Bioinformatics: a view from the inside

Of all the technical and natural sciences known to me, it is perhaps the worst idea about bioinformatics that people have. It is either incorrect to some degree or not at all. When two years ago I started studying bionformatics, I myself didn’t have any knowledge about this science. Over time, I began to better understand what tasks bioinformatics are facing, what they use, and what may be the result of their work.

Bioinformatics have no test tubes, reagents, bacteria, white coats. The main tools they have are a laptop, a pen with paper or a white board with a marker - in general, everything is like that of a programmer. And the work itself is very similar to the work in an IT company, and the laboratory is like a small development department. What are the differences then? Well, I'll try to answer.

Firstly, the tasks are mainly algorithmic. That is, before you write a program, you need to read a few articles, think for yourself, discuss your ideas with colleagues and only then proceed to implement.
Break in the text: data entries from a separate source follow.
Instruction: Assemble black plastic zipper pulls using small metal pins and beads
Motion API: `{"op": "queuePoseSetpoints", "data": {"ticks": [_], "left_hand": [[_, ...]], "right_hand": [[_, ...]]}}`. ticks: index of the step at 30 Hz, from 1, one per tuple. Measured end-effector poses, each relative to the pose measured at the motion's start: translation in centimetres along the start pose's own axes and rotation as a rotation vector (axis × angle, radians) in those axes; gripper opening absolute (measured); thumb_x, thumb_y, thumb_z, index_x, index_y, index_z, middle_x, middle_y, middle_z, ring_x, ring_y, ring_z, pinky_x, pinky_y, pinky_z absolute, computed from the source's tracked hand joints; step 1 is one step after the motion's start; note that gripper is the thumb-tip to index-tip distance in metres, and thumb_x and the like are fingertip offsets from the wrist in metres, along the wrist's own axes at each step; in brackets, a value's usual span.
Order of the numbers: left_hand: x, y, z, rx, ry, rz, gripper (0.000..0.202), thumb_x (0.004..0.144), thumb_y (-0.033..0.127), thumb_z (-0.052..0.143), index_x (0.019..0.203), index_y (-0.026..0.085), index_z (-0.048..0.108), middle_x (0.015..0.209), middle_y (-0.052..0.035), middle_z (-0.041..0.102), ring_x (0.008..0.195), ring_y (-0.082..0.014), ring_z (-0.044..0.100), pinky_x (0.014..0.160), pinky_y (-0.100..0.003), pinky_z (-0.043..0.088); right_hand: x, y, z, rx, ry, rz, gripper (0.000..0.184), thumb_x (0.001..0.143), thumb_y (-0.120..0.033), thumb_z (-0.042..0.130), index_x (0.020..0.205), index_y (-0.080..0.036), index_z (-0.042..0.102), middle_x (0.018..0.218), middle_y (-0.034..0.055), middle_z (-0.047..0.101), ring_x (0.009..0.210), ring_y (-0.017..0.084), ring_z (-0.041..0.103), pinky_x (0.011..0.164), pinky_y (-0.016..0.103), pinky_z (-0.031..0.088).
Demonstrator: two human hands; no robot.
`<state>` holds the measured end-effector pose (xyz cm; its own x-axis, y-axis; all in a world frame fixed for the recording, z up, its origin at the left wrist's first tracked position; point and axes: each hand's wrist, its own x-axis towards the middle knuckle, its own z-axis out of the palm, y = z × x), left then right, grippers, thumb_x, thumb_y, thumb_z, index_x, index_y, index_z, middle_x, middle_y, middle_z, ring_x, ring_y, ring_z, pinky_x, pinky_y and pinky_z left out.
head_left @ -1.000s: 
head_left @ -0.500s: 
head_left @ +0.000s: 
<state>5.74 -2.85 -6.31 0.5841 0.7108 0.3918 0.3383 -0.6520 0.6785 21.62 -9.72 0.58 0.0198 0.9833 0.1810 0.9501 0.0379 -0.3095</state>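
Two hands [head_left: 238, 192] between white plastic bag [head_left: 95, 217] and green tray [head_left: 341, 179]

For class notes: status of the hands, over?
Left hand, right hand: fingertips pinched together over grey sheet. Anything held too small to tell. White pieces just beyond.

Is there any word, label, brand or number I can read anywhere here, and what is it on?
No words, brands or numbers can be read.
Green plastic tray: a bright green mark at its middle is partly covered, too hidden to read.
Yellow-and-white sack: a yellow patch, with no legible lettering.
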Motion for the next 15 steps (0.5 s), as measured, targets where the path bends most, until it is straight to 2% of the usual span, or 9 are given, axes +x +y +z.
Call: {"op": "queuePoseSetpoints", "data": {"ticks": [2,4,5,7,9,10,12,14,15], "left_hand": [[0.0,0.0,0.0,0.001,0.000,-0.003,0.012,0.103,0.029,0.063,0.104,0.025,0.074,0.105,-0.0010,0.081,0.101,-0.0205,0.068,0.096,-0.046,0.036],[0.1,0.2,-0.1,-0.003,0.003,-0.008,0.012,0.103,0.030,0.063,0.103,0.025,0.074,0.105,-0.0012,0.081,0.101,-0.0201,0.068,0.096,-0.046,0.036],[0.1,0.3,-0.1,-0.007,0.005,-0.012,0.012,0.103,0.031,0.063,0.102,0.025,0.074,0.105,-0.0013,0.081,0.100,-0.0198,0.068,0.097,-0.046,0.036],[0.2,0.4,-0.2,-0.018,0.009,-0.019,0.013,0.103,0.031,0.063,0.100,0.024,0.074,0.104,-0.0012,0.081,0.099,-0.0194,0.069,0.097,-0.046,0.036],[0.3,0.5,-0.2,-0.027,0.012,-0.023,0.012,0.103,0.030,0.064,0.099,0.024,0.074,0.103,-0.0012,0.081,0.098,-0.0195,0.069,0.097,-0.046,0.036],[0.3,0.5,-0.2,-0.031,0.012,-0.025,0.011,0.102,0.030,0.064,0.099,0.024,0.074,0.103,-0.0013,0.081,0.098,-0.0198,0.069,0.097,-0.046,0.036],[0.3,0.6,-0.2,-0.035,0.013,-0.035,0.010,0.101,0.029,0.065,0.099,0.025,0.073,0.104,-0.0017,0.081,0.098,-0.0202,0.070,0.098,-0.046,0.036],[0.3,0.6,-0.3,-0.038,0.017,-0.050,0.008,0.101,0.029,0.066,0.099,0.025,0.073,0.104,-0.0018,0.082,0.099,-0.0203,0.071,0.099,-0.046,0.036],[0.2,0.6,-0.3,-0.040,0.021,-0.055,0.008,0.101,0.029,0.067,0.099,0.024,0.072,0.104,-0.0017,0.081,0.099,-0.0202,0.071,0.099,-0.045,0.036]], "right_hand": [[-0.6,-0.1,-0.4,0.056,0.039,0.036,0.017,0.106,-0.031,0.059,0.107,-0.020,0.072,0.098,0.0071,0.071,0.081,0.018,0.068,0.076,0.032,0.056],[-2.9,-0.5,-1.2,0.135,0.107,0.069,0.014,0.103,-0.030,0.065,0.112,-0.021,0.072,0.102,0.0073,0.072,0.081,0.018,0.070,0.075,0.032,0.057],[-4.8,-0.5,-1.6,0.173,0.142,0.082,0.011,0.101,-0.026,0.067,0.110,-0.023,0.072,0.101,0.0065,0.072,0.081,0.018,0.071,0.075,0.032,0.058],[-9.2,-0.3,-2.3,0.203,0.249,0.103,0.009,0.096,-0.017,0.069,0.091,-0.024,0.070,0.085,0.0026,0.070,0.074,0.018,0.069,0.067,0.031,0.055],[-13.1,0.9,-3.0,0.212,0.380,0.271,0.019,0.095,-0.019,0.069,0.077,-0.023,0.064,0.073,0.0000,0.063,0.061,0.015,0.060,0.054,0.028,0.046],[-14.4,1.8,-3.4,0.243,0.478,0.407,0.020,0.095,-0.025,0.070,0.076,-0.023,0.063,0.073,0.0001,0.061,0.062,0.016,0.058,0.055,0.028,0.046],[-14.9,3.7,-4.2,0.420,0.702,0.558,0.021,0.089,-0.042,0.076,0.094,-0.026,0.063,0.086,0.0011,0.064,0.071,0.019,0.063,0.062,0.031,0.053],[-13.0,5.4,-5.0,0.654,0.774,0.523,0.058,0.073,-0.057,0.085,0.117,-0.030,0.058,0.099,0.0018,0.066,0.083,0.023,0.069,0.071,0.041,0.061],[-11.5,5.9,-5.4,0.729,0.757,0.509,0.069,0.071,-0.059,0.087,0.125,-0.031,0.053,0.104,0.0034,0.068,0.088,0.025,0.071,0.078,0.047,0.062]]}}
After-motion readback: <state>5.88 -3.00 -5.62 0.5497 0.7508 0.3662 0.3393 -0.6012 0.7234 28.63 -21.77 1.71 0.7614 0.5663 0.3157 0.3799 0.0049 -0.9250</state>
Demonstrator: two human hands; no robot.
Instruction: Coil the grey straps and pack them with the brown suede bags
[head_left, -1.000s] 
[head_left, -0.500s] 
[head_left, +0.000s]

Secondly, we have to work with large amounts of data, and therefore the implementation should be as efficient as possible. However, even an effective, logical and perfectly debugged program may not give the desired result. The main reason for this is the biological origin of the data, which means a huge number of errors and a significant difference between the data from different laboratories.
')
Another, perhaps the most visible difference between bioinformatics and programming is research and publication. Bioinformatics is a science, which means you just need to be aware of everything that happens in the world. To this end, there are numerous conferences, collaborations with laboratories from other countries, and, of course, publications — you also need to tell everyone about your achievements. Without all this, you can diligently reinvent the wheel.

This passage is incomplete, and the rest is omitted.